Sunday, December 16, 2012

Jerusalem’s Mayor Defends His City


Jerusalem’s Mayor Defends His City

Seth Mandel

Israel’s current government, led by Prime Minister Benjamin Netanyahu, has never shied away from engaging its critics abroad, as is evident by the numerous op-eds authored by Israeli Ambassador Michael Oren. Oren was considered an inspired choice for ambassador to the U.S. in part because he is one of the leading historians on the Middle East and has written perhaps the definitive history of America’s involvement in the Middle East from its founding.

Oren was also teaching at Georgetown before being asked to represent Israel’s government in Washington, and he had previously worked as an IDF spokesman as well. Netanyahu himself speaks in flawless, almost accentless English, having spent so many years in top-flight American schools. It seemed that Netanyahu had recognized Israel’s weakness in communication, and sought to rectify that. Netanyahu himself stresses the history of Israel and of the Jewish people when he talks about the challenges confronting the Jewish state–a feature of his diplomatic style that often annoys the media in part because of their sometimes-staggering ignorance of that very history.

And on that topic, with Israel embroiled in just such a diplomatic controversy over building in Jerusalem, the city’s mayor has joined the effort with an op-ed in the Wall Street Journal today. Jerusalem Mayor Nir Barkat takes readers on a historical journey through the ages, explaining the Jewish people’s thousands-year-old connection to the city and its existence as a united capital (until Jordan’s occupation of the city from 1948-67). Barkat also makes the important point that Jewish sovereignty over the city has been its only reliable guarantor of religious openness, access, and equality.

Barkat then gets to the practical issues:

By 2030, the city’s population will expand to one million residents from 800,000 today (33% Muslim, 2% Christian and 65% Jewish). Where does the world suggest we put these extra 200,000 residents? The expansion of Jerusalem’s residential areas is essential for the natural growth of all segments of our population. It enables Jewish and Arab families alike to grow and remain in the city. The capital of a sovereign nation cannot be expected to freeze growth rather than provide housing to families of all faiths eager to make their lives there.

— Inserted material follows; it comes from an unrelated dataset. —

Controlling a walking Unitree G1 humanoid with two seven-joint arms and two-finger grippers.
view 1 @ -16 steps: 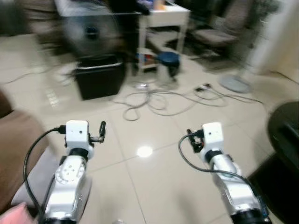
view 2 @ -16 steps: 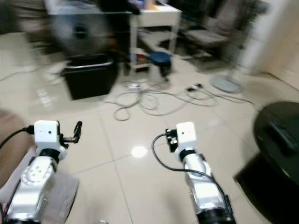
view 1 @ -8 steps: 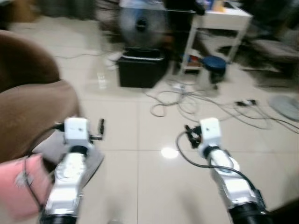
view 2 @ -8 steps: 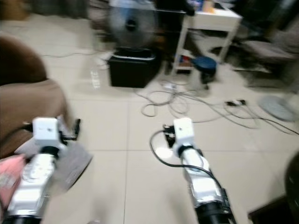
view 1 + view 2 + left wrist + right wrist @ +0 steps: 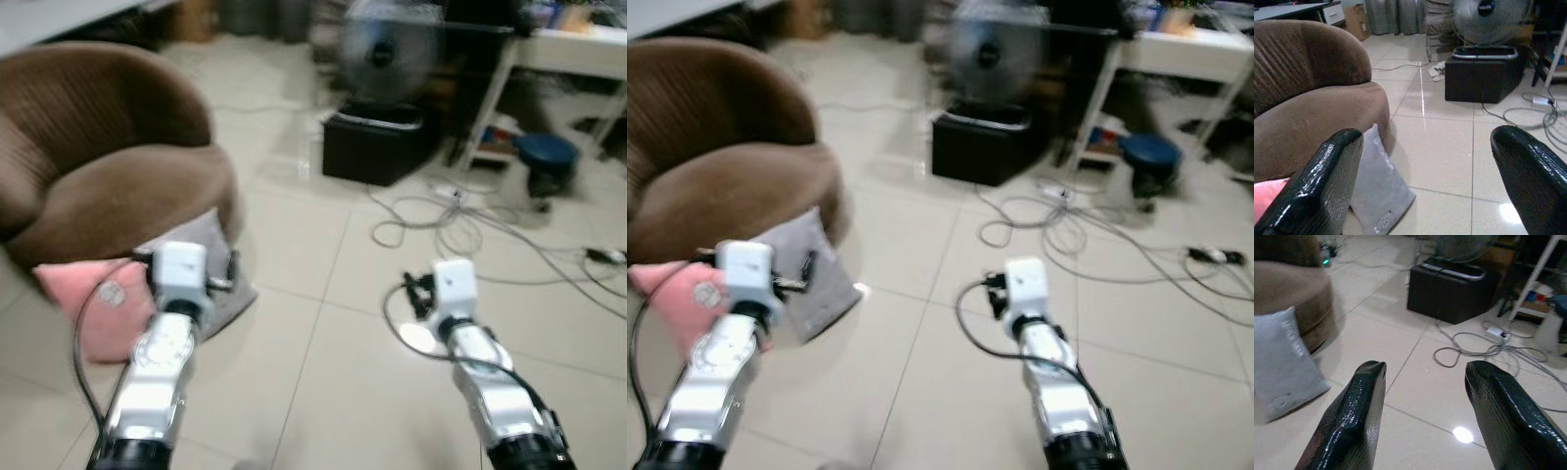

As for “E-1,” this land has always been considered the natural site for the expansion of contiguous neighborhoods of metropolitan Jerusalem. “E-1” strengthens Jerusalem. It does not impede peace in our region. The international alarm about planned construction is based solely on the misplaced dreams of the Palestinians and their supporters for a divided Jerusalem.

There are two points worth making here. The first is that in addition to Jewish support for a united capital, the city’s Arab residents who prefer to live in Israel outnumber those who would choose Palestine, making a united Jerusalem also a democratic Jerusalem.

The second point is that Barkat’s seeming incredulity at the sudden support for preventing Israeli sovereignty over E-1 is genuine. As Evelyn wrote earlier, Tzipi Livni is making the same point to foreign diplomats–a point which is within the consensus across the ideological spectrum in Israel. One reason Barkat and others are honestly taken aback by the E-1 controversy is that the Clinton parameters apportioned E-1 to Israel–another point Evelyn made.

So let’s take this to its logical next step. Since the failure of Camp David at the tail end of Clinton’s second term, the chattering classes and the world’s diplomats have accepted, consistently, the following premise: any deal between Israel and the Palestinians over a final-status agreement would be based on the Clinton parameters. So: are the liberal American Jews that Evelyn mentioned, and the foreign diplomats that Livni spoke to, and the members of the press so furious at Netanyahu all finally and forcefully rejecting the Clinton parameters?

That’s the question at the heart of Barkat’s op-ed. As far as I can remember, liberal American Jewish groups have not gone so far as to publicly repudiate that plan, which rejecting Israeli sovereignty over E-1 would do. Are they now rejecting the Clinton parameters?